*Assignment*: Every line in the records below with the string "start" needs to be copied out.

*Records shown*:
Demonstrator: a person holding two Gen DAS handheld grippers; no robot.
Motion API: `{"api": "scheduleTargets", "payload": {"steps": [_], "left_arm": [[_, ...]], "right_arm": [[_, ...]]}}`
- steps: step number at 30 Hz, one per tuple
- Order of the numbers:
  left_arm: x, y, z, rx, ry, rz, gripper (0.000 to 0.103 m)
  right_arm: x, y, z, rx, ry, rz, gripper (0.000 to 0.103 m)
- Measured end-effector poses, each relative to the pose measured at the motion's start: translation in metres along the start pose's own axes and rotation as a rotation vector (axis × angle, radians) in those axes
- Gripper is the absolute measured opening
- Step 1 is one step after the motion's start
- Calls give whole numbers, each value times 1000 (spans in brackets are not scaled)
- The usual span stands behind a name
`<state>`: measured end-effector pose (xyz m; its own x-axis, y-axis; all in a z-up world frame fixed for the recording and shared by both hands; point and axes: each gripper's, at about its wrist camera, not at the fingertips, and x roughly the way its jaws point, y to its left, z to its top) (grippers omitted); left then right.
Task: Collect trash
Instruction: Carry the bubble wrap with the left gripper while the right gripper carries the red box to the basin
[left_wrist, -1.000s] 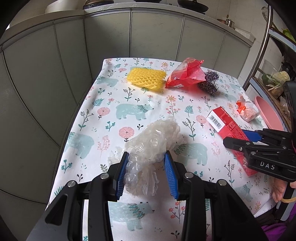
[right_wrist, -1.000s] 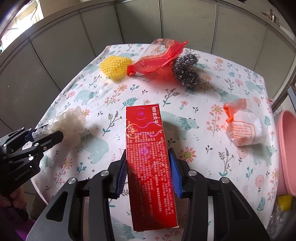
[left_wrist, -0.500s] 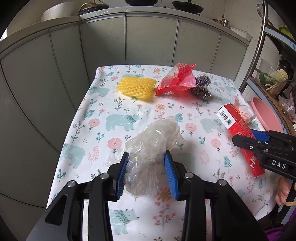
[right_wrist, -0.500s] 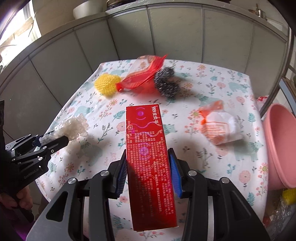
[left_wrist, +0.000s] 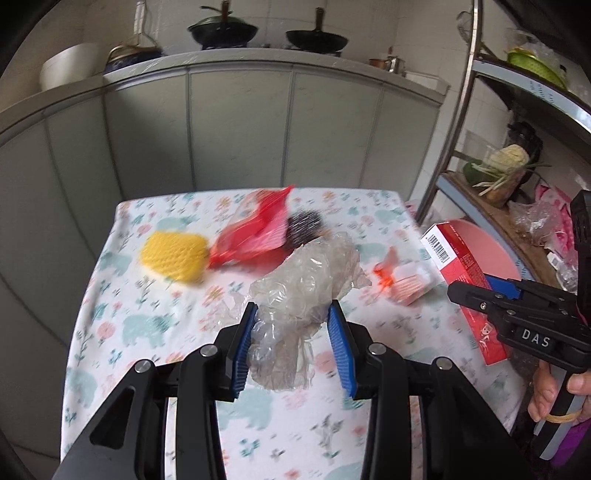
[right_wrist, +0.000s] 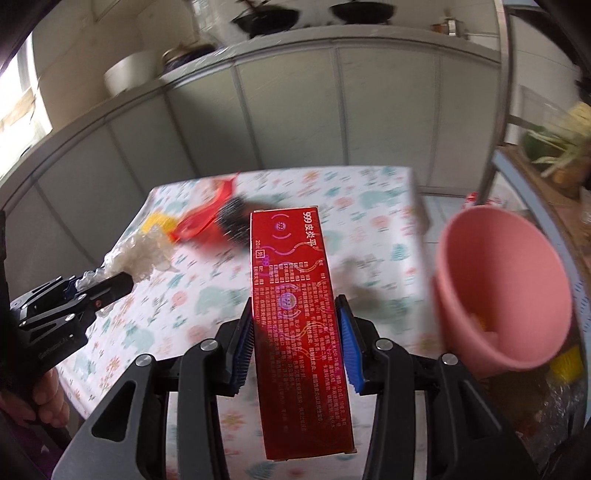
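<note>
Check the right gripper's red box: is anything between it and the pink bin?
Nothing visible. The right gripper holds the red box above the table, and the pink bin stands open just to its right past the table edge, with only open air between them. The other trash lies to the left.

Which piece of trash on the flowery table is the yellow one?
The yellow mesh pad, at the left of the table, beside the red plastic bag. Nothing else there is yellow.

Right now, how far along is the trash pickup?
Done: some bits already lie in the pink bin. In hand: left gripper holds the crumpled plastic, right gripper the red box. Left on the table: yellow net, red bag, scourer, white wrapper.
</note>
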<state>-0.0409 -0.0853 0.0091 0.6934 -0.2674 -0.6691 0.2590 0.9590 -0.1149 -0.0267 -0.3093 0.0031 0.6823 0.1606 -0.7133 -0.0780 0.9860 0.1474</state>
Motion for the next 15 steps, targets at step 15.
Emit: {"api": "scheduleTargets", "payload": {"steps": [15], "left_arm": [[45,-124,59,156,-54,-234,38]], "right_arm": [[-27,-128,9,218,-103,-215,42]]}}
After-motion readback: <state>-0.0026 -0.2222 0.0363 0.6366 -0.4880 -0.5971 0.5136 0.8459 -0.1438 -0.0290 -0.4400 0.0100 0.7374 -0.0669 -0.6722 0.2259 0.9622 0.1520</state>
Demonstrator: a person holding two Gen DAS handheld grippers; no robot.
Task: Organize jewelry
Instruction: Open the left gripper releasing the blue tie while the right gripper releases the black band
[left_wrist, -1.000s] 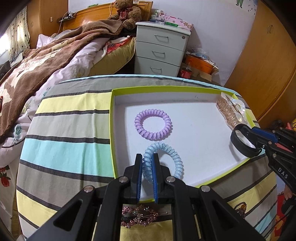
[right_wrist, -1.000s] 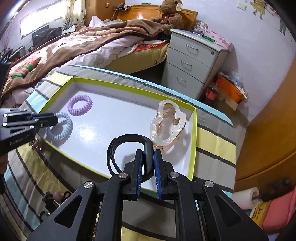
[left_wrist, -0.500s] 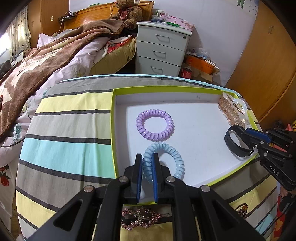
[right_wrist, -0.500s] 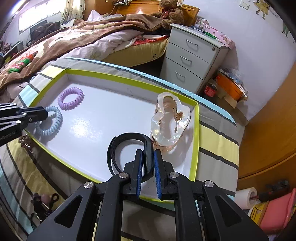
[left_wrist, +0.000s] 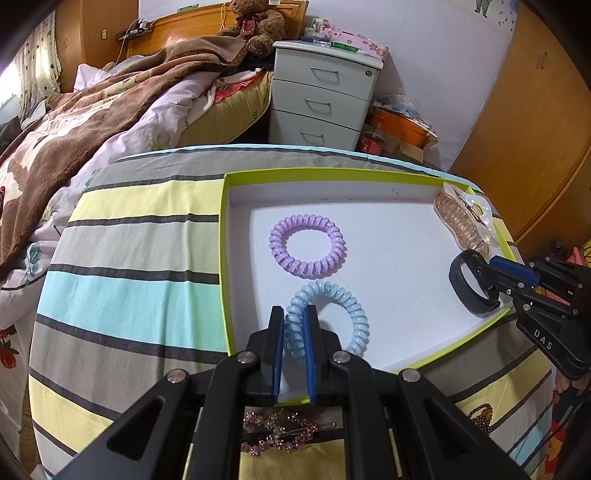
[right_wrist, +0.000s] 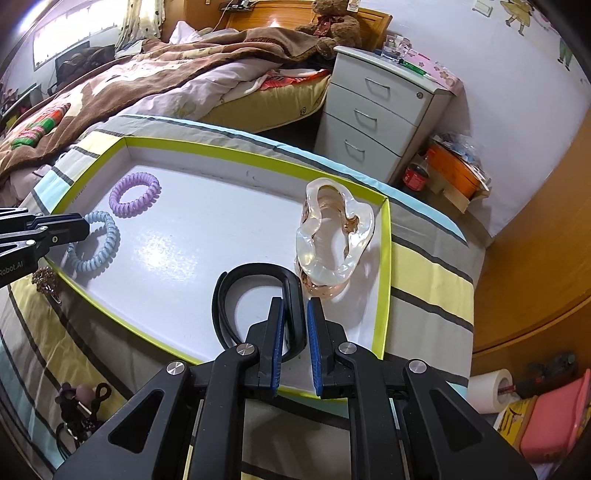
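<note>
Inside the tray (left_wrist: 225, 258), along its near edge, the left gripper (left_wrist: 294, 325) is clamped on the blue coil tie (left_wrist: 343, 306) and the right gripper (right_wrist: 295, 317) on the black band (right_wrist: 255, 271) near the right corner, so each should part its jaws only once its piece rests flat.

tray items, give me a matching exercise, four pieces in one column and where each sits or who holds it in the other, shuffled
Things:
1. blue spiral hair tie
2. purple spiral hair tie
3. black band
4. clear claw clip

Places:
A. lying free mid-tray
B. in the right hand-held gripper
C. in the left hand-held gripper
D. against the tray's right wall

Pairs: 1-C, 2-A, 3-B, 4-D
</note>
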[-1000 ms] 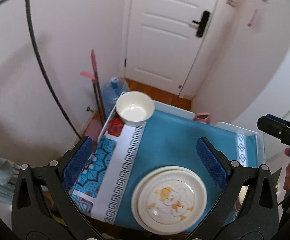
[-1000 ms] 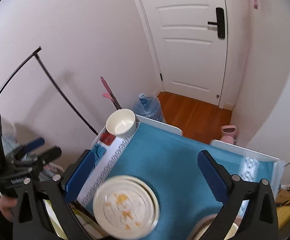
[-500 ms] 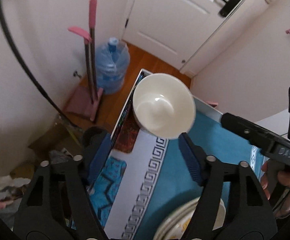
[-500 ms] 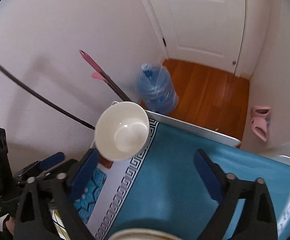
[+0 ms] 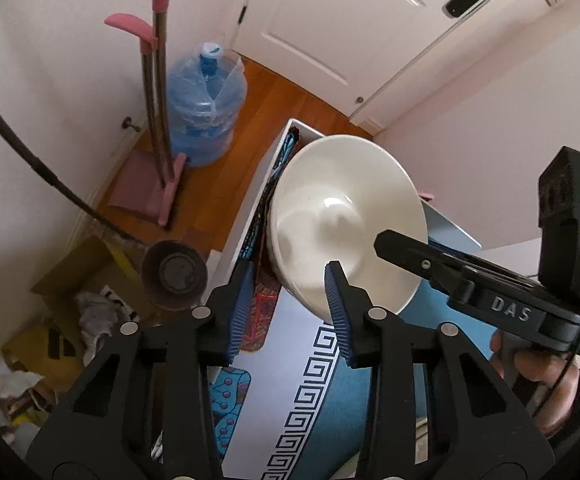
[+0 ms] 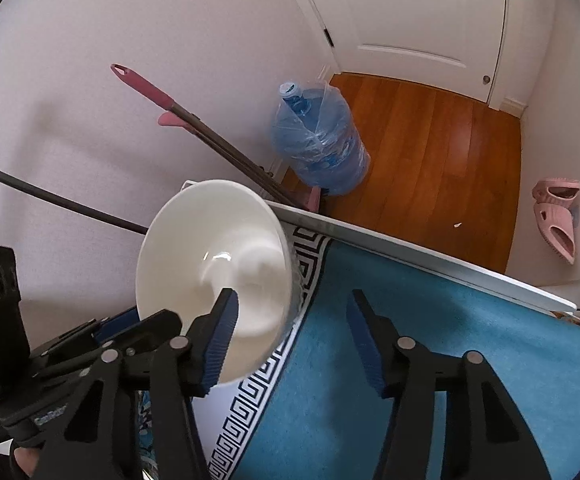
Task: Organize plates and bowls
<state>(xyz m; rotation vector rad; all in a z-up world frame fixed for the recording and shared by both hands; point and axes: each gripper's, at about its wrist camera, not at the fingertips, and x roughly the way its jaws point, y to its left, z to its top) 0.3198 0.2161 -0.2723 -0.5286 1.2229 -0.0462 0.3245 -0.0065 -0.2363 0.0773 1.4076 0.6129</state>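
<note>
Two grippers at one white ceramic bowl on blue-clothed tabletop: left gripper and right gripper fingers closing astride its rim, not yet pinching. Step: grasping. Next: firm clamp, lift.

White bowl sits mid-frame in the left wrist view, left of centre in the right wrist view. Plain, glossy, deep, empty, opening upward, a highlight glinting at its bottom. It stands at the corner of the blue cloth, on its white key-patterned border.
</note>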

*Task output*:
- Measured end-effector poses, each relative to the pose measured at the motion's start: translation in metres along the start pose's own axes and rotation as a rotation vector (axis × angle, radians) in those axes
- Step 1 is one step after the motion's start

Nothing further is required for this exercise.